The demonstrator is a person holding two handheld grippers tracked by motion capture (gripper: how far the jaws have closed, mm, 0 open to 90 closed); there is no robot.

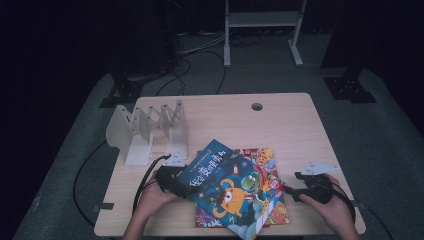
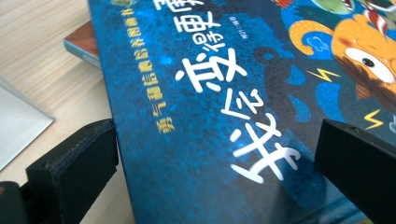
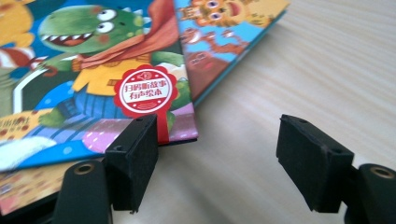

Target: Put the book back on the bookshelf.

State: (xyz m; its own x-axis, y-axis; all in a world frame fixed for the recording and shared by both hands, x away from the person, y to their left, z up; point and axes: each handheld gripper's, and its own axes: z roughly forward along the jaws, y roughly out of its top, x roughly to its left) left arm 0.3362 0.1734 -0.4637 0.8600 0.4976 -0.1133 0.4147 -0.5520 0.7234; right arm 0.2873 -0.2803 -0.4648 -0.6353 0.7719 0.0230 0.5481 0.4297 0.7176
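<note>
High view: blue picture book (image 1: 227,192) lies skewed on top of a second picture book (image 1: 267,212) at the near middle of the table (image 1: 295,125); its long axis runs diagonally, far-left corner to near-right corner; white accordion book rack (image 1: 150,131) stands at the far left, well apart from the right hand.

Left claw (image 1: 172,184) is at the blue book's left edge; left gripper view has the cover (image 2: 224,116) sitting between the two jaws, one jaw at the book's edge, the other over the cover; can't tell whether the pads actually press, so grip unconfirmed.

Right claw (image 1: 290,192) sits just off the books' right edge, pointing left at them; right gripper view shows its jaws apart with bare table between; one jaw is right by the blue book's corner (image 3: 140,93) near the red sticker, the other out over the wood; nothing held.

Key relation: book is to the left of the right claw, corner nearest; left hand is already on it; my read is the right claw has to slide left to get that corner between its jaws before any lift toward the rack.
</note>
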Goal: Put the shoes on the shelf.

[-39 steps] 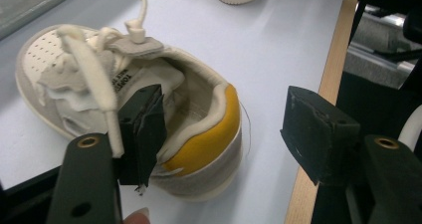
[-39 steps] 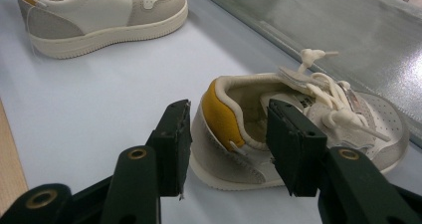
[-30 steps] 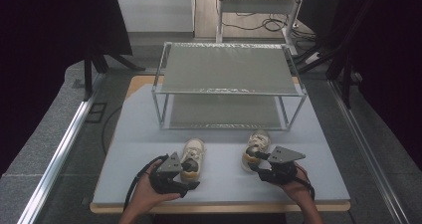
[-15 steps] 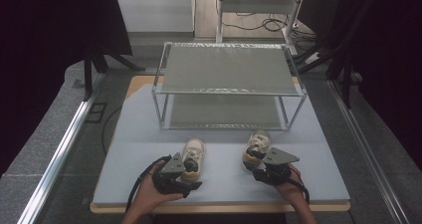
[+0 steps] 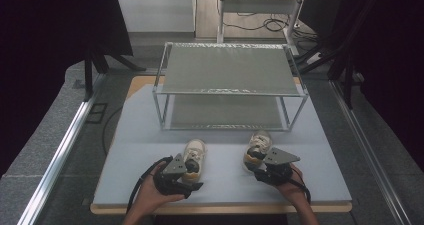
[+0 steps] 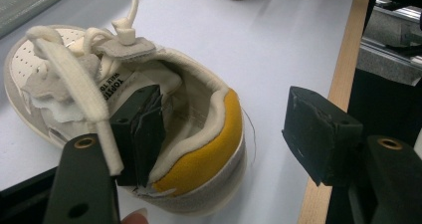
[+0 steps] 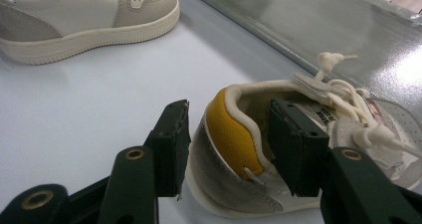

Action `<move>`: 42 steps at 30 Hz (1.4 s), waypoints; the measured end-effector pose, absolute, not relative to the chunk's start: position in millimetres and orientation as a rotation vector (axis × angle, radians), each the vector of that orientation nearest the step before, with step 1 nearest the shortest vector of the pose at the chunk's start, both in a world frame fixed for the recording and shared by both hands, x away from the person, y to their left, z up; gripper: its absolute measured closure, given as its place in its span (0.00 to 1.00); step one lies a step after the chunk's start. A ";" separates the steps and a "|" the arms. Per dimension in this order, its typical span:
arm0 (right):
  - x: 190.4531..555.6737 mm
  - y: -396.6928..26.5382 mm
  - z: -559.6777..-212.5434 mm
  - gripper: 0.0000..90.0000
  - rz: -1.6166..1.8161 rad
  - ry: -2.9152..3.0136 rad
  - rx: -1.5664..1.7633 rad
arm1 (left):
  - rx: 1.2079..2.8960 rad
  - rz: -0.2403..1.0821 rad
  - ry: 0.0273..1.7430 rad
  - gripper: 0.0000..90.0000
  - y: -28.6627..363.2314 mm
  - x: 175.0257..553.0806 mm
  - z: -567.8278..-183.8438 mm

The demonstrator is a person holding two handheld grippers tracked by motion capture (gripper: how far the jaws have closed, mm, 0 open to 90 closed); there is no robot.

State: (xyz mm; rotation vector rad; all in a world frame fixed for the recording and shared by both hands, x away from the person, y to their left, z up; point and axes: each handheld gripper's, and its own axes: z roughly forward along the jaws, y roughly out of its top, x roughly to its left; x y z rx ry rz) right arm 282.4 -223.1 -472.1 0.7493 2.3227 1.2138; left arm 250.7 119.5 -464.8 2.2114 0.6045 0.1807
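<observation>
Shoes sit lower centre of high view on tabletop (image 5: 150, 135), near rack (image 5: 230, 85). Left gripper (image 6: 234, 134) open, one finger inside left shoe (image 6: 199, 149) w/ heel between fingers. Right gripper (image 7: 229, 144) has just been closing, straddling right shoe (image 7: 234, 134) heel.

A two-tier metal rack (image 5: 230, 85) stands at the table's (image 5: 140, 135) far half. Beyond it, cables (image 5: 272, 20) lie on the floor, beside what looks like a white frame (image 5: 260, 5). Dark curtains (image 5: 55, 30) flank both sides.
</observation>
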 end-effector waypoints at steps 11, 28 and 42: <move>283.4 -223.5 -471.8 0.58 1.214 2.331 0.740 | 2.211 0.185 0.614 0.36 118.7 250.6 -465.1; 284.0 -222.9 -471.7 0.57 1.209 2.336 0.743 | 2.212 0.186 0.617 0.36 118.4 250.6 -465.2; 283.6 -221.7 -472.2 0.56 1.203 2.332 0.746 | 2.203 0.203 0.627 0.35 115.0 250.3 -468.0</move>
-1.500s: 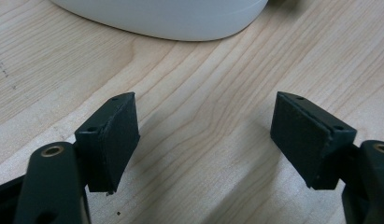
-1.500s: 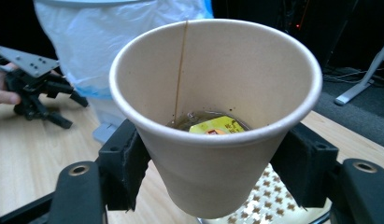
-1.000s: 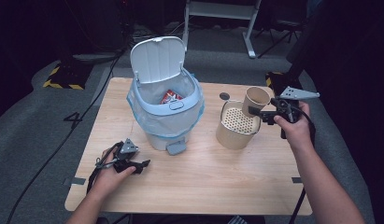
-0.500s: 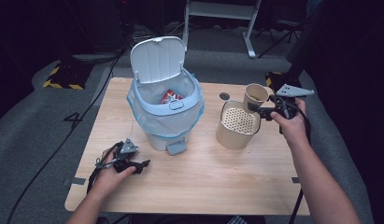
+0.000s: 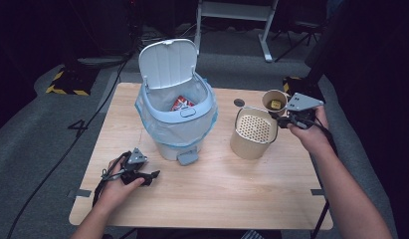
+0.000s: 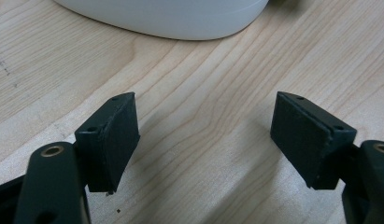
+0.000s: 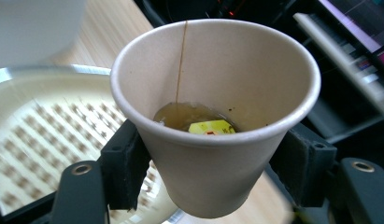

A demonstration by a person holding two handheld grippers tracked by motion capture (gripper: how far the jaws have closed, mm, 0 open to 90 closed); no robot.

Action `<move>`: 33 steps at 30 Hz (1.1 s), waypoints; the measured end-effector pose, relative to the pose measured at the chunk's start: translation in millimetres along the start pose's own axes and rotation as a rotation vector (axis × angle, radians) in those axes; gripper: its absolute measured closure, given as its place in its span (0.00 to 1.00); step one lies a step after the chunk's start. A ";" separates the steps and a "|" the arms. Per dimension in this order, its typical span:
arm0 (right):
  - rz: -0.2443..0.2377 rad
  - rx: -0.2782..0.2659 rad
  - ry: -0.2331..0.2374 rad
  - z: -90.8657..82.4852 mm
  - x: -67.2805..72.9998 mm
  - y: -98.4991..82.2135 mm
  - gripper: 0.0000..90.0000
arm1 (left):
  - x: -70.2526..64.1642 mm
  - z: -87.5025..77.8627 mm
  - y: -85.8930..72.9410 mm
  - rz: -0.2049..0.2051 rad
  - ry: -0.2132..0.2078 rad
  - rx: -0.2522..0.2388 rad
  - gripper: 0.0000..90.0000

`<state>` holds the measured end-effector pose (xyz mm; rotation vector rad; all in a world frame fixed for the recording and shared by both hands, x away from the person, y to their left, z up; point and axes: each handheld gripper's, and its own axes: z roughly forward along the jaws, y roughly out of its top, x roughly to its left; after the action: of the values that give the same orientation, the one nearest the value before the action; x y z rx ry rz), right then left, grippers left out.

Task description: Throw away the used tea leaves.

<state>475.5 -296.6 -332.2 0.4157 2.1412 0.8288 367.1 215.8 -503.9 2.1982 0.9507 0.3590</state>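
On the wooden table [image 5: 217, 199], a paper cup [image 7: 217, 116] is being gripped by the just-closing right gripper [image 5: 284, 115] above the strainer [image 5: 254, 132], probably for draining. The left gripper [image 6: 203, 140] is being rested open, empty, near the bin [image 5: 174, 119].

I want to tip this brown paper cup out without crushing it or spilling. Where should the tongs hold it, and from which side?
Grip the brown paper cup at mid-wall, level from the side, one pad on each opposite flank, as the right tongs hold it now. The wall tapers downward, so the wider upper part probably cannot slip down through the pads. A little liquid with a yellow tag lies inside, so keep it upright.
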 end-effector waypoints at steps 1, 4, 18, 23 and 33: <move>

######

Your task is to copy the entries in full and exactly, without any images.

The demonstrator is a person holding two handheld grippers tracked by motion capture (gripper: how far the jaws have closed, mm, 0 open to 90 closed); there is no robot.


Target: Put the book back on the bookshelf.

State: (xyz m; its own x-axis, y-axis; all in a world frame fixed for the recording and shared by both hands, x away from the person, y to their left, z up; point and axes: each handheld gripper's, and its own axes: z roughly forward along the jaws, y roughly out of its top, x roughly to its left) left arm 0.3362 0.1734 -0.4637 0.8600 0.4976 -0.1133 0.4147 -0.5520 0.7234; right arm 0.2873 -0.2803 -0.4648 -0.6353 0.7719 0.0230 0.5481 0.4297 0.7176
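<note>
High view: blue picture book (image 1: 227,192) lies skewed on top of a second picture book (image 1: 267,212) at the near middle of the table (image 1: 295,125); its long axis runs diagonally, far-left corner to near-right corner; white accordion book rack (image 1: 150,131) stands at the far left, well apart from the right hand.

Left claw (image 1: 172,184) is at the blue book's left edge; left gripper view has the cover (image 2: 224,116) sitting between the two jaws, one jaw at the book's edge, the other over the cover; can't tell whether the pads actually press, so grip unconfirmed.

Right claw (image 1: 290,192) sits just off the books' right edge, pointing left at them; right gripper view shows its jaws apart with bare table between; one jaw is right by the blue book's corner (image 3: 140,93) near the red sticker, the other out over the wood; nothing held.

Key relation: book is to the left of the right claw, corner nearest; left hand is already on it; my read is the right claw has to slide left to get that corner between its jaws before any lift toward the rack.
</note>
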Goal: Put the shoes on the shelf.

[-39 steps] 
[-39 steps] 
[-30 steps] 
[-15 steps] 
[+0 steps] 
[+0 steps] 
[+0 steps] 

Action `<move>`: 42 steps at 30 Hz (1.4 s), waypoints; the measured end-effector pose, absolute, not relative to the chunk's start: position in millimetres and orientation as a rotation vector (axis × angle, radians), each the vector of that orientation nearest the step before, with step 1 nearest the shortest vector of the pose at the chunk's start, both in a world frame fixed for the recording and shared by both hands, x away from the person, y to their left, z up; gripper: its absolute measured closure, given as its place in its span (0.00 to 1.00); step one lies a step after the chunk's start. A ";" separates the steps and a "|" the arms. Per dimension in this order, its typical span:
arm0 (right):
  - x: 190.4531..555.6737 mm
  - y: -396.6928..26.5382 mm
  - z: -559.6777..-212.5434 mm
  - gripper: 0.0000..90.0000
  - rz: -1.6166..1.8161 rad
  - ry: -2.9152..3.0136 rad
  - rx: -1.5664..1.7633 rad
arm1 (left):
  - rx: 1.2079..2.8960 rad
  - rz: -0.2403..1.0821 rad
  - ry: 0.0273..1.7430 rad
  - gripper: 0.0000..90.0000
  - y: -28.6627..363.2314 mm
  - x: 175.0257..553.0806 mm
  - z: -567.8278..-183.8438 mm

The demonstrator is a person holding two handheld grippers tracked by motion capture (gripper: how far the jaws have closed, mm, 0 open to 90 closed); there is no robot.

State: (xyz mm; rotation vector rad; all in a world frame fixed for the recording and shared by both hands, x away from the person, y to their left, z up; point and axes: each handheld gripper's, and its own axes: z roughly forward along the jaws, y roughly out of its top, x roughly to its left; x y z rx ry rz) right arm 282.4 -223.1 -472.1 0.7493 2.3227 1.2138; left arm 250.7 119.5 -464.8 2.2114 0.6045 0.1807
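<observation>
Shoes sit lower centre of high view on tabletop (image 5: 150, 135), near rack (image 5: 230, 85). Left gripper (image 6: 234, 134) open, one finger inside left shoe (image 6: 199, 149) w/ heel between fingers. Right gripper (image 7: 229, 144) has just been closing, straddling right shoe (image 7: 234, 134) heel.

A two-tier metal rack (image 5: 230, 85) stands at the table's (image 5: 140, 135) far half. Beyond it, cables (image 5: 272, 20) lie on the floor, beside what looks like a white frame (image 5: 260, 5). Dark curtains (image 5: 55, 30) flank both sides.
</observation>
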 end-effector waypoints at steps 11, 28 and 42: <move>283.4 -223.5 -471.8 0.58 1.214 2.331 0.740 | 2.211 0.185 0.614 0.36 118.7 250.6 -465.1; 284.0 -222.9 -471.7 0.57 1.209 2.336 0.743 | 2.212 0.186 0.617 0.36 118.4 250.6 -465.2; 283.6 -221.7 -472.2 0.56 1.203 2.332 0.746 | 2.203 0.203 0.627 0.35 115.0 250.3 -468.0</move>
-1.500s: 
-1.500s: 
-1.000s: 
-0.500s: 
+0.000s: 
+0.000s: 
+0.000s: 

A demonstration by a person holding two handheld grippers tracked by motion capture (gripper: how far the jaws have closed, mm, 0 open to 90 closed); no robot.

Action `<move>`: 33 steps at 30 Hz (1.1 s), waypoints; the measured end-effector pose, relative to the pose measured at the chunk's start: translation in millimetres along the start pose's own axes and rotation as a rotation vector (axis × angle, radians) in those axes; gripper: its absolute measured closure, given as its place in its span (0.00 to 1.00); step one lies a step after the chunk's start. A ";" separates the steps and a "|" the arms. Per dimension in this order, its typical span:
arm0 (right):
  - rz: -0.2443..0.2377 rad
  - rx: -0.2782..0.2659 rad
  - ry: -0.2331..0.2374 rad
  - z: -90.8657..82.4852 mm
  - x: -67.2805..72.9998 mm
  - y: -98.4991..82.2135 mm
  - gripper: 0.0000..90.0000
arm1 (left):
  - x: -70.2526..64.1642 mm
  - z: -87.5025..77.8627 mm
  - y: -85.8930..72.9410 mm
  - rz: -0.2049..0.2051 rad
  - ry: -0.2132..0.2078 rad
  - rx: -0.2522..0.2388 rad
  - gripper: 0.0000..90.0000

`<state>` holds the measured end-effector pose (xyz mm; rotation vector rad; all in a world frame fixed for the recording and shared by both hands, x away from the person, y to their left, z up; point and axes: each handheld gripper's, and its own axes: z roughly forward along the jaws, y roughly out of its top, x roughly to its left; after the action: of the values that give the same orientation, the one nearest the value before the action; x y z rx ry rz), right then left, grippers left out.

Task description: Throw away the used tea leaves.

<state>475.5 -296.6 -332.2 0.4157 2.1412 0.8288 367.1 215.8 -503.9 2.1982 0.9507 0.3590</state>
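On the wooden table [image 5: 217, 199], a paper cup [image 7: 217, 116] is being gripped by the just-closing right gripper [image 5: 284, 115] above the strainer [image 5: 254, 132], probably for draining. The left gripper [image 6: 203, 140] is being rested open, empty, near the bin [image 5: 174, 119].

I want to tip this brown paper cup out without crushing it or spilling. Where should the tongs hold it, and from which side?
Grip the brown paper cup at mid-wall, level from the side, one pad on each opposite flank, as the right tongs hold it now. The wall tapers downward, so the wider upper part probably cannot slip down through the pads. A little liquid with a yellow tag lies inside, so keep it upright.
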 end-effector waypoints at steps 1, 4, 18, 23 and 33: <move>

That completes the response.